When contacted for clarification on why the payment-in-lieu-of-tax amount in the annual PILOT report doesn’t match the amount in the financial statement, a spokesperson from the mayor’s press office emailed a PDF of the FY18 PILOT report. As it turns out, from 2012 to 2017, the amount of uncollected PILOT funds jumped from about $2 million in 2012 to $17 million in 2017—partially due to the nonprofits having agreed to slowly increase the payments over a five-year span.

“Every institution agreed that after five years they would get to the level where they needed to be,” Murphy said.

The nonprofits agreed to this gradual increase, but failed to keep up with it, resulting in the city losing out on an estimated $60 million over five years.

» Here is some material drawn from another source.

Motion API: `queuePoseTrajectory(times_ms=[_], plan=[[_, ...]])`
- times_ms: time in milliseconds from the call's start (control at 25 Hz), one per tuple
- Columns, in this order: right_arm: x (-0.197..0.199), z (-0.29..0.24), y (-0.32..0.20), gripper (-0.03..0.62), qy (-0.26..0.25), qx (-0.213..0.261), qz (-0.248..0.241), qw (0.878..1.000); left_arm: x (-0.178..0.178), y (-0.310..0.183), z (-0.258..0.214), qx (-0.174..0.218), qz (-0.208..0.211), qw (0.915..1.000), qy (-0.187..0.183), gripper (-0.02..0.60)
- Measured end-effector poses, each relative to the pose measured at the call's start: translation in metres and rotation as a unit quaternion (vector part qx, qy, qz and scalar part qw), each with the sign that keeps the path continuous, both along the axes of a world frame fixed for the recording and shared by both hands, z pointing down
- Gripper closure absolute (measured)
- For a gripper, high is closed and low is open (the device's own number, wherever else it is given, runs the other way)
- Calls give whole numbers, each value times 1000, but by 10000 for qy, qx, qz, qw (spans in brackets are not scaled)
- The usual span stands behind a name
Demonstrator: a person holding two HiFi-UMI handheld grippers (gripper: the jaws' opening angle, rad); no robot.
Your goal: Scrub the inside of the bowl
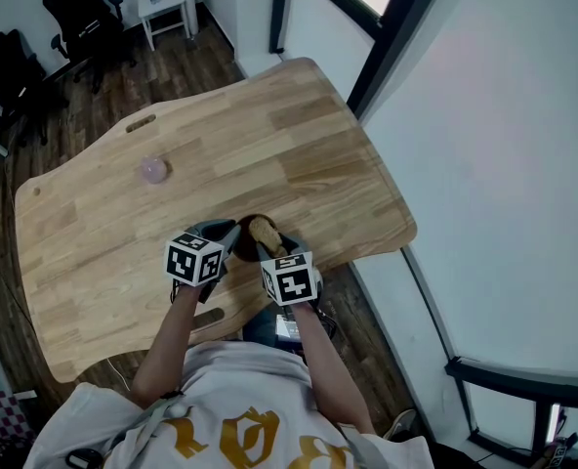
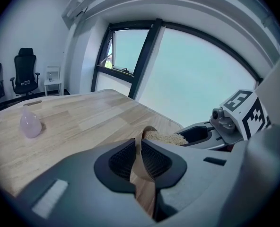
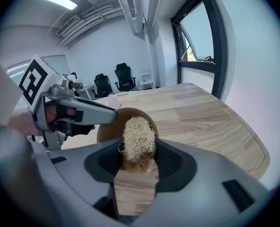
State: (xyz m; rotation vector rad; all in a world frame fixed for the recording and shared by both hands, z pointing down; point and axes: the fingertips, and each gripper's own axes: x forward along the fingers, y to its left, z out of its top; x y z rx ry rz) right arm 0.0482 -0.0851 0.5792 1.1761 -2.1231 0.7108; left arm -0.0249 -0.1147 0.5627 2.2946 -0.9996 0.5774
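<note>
1. Head view: a small pink item (image 1: 153,170) stands alone on the left part of the wooden bench (image 1: 299,135), well apart from everything else.
2. The left gripper (image 1: 226,237) is at the near edge of the bench. Its fingers are narrow and clamped on the rim of the bowl (image 1: 242,250). The left gripper view shows the thin brown wall pinched between the pads.
3. The bowl is brown and sits close to the near edge of the bench, between the two grippers. Whether it rests flat or is tipped cannot be told.
4. A pale, fibrous scrubber (image 3: 139,136) stands over the bowl's opening, with its upper end against the inside. It is just beside the left gripper's fingers.
5. The right gripper (image 3: 139,157) is just right of the bowl. Its fingers are closed on the lower end of the scrubber, which fills the gap between them. A hand holds each gripper from below.
</note>
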Motion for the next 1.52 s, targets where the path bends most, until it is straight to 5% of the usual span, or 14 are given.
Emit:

What’s even murkier than the cash payments, it seems, are the community benefits. In FY18, 39 of the 49 nonprofits submitted community benefits reports—a record number following FY17’s 27 reports. Despite this, all 49 organizations claim the credit.

In their reports, some organizations cite their offering the free use of facilities as a community benefit, while others—Boston College High School, for example—claim their community benefit is that the students who enroll in its private school are not burdening the coffers of Boston Public Schools. Other nonprofits in the program continue to charge the city for the use of their facilities for sports programs or graduations, which does not sit well with Councilor Essaibi-George.

“Right now PILOT is out of date and we have not reassessed the property values in years,” Essaibi-George said.

While the Council considers an update to the PILOT formula, the precedent shows that won’t likely be enough to motivate giant nonprofits to dig deep in their pockets. For that to happen, it will take a coalition of students and residents to pressure institutions to live up to their promise to support Boston beyond their tax-free buildings and campuses.


This article was produced by the Boston Institute for Nonprofit Journalism and published in DigBoston.